Exercise goal
Render every line of the data exactly as written, and leave out the pictures.

Data provided

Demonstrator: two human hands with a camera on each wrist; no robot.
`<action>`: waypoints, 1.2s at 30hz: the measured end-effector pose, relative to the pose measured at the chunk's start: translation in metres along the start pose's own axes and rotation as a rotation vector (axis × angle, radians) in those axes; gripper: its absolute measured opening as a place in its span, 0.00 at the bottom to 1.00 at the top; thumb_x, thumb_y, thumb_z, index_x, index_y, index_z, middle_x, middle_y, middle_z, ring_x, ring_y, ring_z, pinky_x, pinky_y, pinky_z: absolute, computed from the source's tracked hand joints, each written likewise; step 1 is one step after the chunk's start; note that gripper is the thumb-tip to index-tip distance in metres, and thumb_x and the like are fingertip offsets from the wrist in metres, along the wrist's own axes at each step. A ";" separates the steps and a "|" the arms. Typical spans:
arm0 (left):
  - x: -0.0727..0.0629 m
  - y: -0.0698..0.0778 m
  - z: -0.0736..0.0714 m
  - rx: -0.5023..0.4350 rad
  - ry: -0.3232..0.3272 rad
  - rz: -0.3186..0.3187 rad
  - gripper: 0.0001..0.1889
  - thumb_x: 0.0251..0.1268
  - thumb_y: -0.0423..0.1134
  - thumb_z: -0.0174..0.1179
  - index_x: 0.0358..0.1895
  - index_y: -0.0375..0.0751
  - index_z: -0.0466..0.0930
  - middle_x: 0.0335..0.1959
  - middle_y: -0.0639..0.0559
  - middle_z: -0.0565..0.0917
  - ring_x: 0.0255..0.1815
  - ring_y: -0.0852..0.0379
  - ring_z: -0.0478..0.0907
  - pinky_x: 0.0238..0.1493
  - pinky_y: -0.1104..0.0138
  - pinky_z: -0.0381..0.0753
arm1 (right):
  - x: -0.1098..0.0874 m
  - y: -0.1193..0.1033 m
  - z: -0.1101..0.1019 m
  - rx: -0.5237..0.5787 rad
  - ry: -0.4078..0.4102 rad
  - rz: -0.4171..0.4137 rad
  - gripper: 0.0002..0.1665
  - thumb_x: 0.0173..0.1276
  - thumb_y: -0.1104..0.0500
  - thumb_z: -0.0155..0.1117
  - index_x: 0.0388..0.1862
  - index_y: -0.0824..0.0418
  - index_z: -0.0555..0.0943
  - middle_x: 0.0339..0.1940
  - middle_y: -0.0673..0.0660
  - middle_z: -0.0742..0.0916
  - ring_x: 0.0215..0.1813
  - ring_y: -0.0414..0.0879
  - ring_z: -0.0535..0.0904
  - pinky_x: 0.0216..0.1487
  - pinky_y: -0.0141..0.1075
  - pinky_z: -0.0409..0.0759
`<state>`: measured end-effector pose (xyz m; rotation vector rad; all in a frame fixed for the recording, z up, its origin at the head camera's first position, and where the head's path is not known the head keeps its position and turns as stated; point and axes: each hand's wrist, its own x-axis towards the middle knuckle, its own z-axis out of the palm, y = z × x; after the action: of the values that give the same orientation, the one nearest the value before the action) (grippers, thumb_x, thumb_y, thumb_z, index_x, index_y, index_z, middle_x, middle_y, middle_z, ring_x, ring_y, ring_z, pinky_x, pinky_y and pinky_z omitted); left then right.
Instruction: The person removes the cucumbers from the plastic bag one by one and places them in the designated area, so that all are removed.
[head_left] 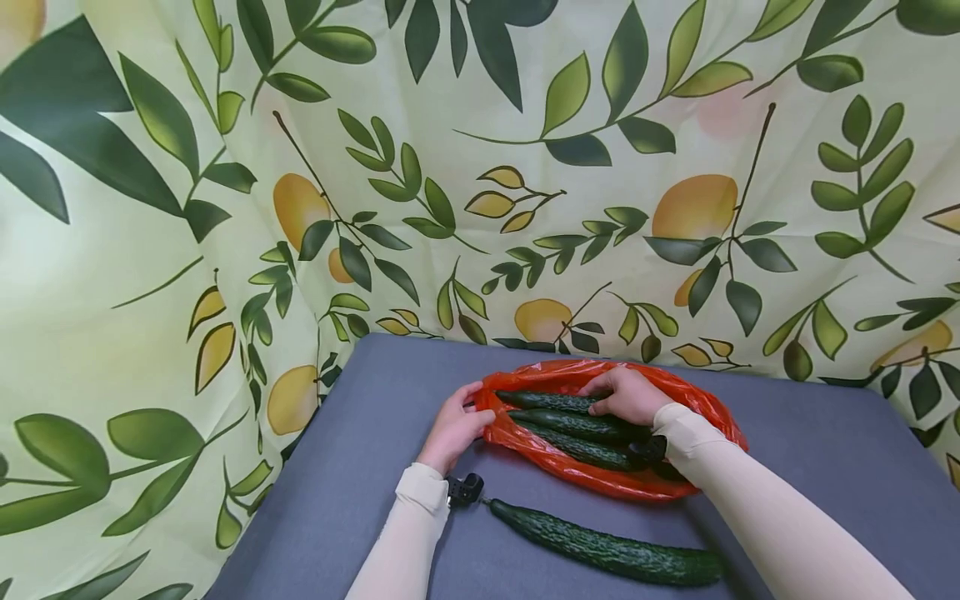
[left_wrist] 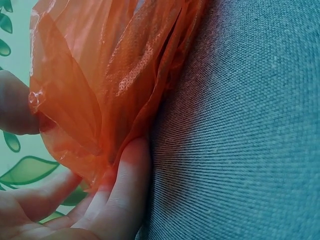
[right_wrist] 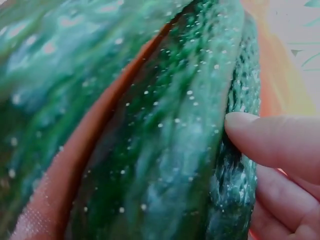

Solution to the problem
Demonstrator: two human hands with a camera on each wrist; no robot.
`<action>`: waypoints, 1.2s at 30hz: the measured end-effector pose, relative to the pose measured at the chunk's start: translation in metres along the start pose's own axes and rotation as a rotation vector (axis × angle, radians) in those axes; gripper: its absolute measured opening as a place in its span, 0.00 at the bottom to 1.00 at the top; thumb_x, thumb_y, thumb_z, index_x, index_y, index_z, middle_x, middle_y, middle_z, ring_x, ring_y, ring_z, pinky_x, pinky_y, pinky_z: absolute, computed from the source's tracked hand joints, each written likewise; step 1 is one step after the chunk's start; note that gripper is the thumb-tip to index-tip distance in metres, and thumb_x and the like are fingertip offsets from the wrist in metres, along the wrist's own axes at each step. A ";" separates the steps and a "|" the arms. Typical spans:
arm0 (left):
  - x: -0.0727..0.0629 m
  - y: -0.0698..0.0778 m
  - z: -0.0736..0.0714 m
  - rx: -0.5023..0.4350 rad
  - ry: -0.3232..0.3272 rad
  - rz: -0.3186..0.3187 rad
  - gripper: 0.0001..0.1889
  - thumb_x: 0.0251..0.1268
  - thumb_y: -0.0423..0.1134
  - thumb_z: -0.0174..0.1179
  - index_x: 0.0358..0.1895
  - index_y: -0.0375..0.0751
  - index_z: -0.0466..0.0930
  - middle_x: 0.0335..0.1959
  - middle_y: -0.0639..0.0559
  - middle_z: -0.0565..0.0917
  - ring_x: 0.0255..0.1815
  - ring_y: -0.0852..0.0379
  - ring_z: -0.0478..0.0907
  - pinky_x: 0.0238..0.1493
  - pinky_y: -0.1104..0.0138
  - pinky_z: -0.0381..0.0753
arm1 (right):
  - x: -0.1098..0.0874 m
  - y: -0.1193..0.1033 m
  - z: -0.1101..0.1019 m
  - rx: -0.5237..0.5787 rad
  - ry: -0.4078..0.4102 rad
  - rz: -0.4171..0.4137 rad
  - gripper: 0.0002..0.1665
  - thumb_x: 0.0173..0.1276
  - thumb_y: -0.1104..0.0500
  - thumb_z: -0.0155..0.1117
  - index_x: 0.0388..0.1862
  - index_y: -0.0824..0.0418
  - index_z: -0.0555..0.0943
  - middle_x: 0.0339..0.1940
  - middle_y: -0.0673..0.0660
  - middle_z: -0.0742..0.0916
  - ring_x: 0.0215..0.1813
  - ring_y: -0.0414..0.0879
  - ring_z: -0.0535..0.0904
  - pinky_x: 0.0216..0.1487
  - pinky_y: -0.0141..0.1075
  - pinky_z: -0.0409..0.0759
`<state>`: measured end-effector pose (xyz m; rotation vector rad; all in a frame fixed for the recording, z up, its origin at the head camera's first position, and where the head's path is not known the head keeps its position and turns as stated; point and axes: each hand's wrist, its own x-axis towards the middle knuckle, its own z-axis out of the palm, y = z × x; after the action: of the values that give the same orientation, the one nearest the value before the action) (grippers, thumb_x, thumb_y, thumb_z, index_x, index_y, index_z, middle_x, middle_y, middle_z, ring_x, ring_y, ring_z, pinky_x, pinky_y and pinky_z omitted); left then right.
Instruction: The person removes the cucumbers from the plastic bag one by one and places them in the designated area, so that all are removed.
[head_left] 
[left_wrist] 
[right_wrist] 

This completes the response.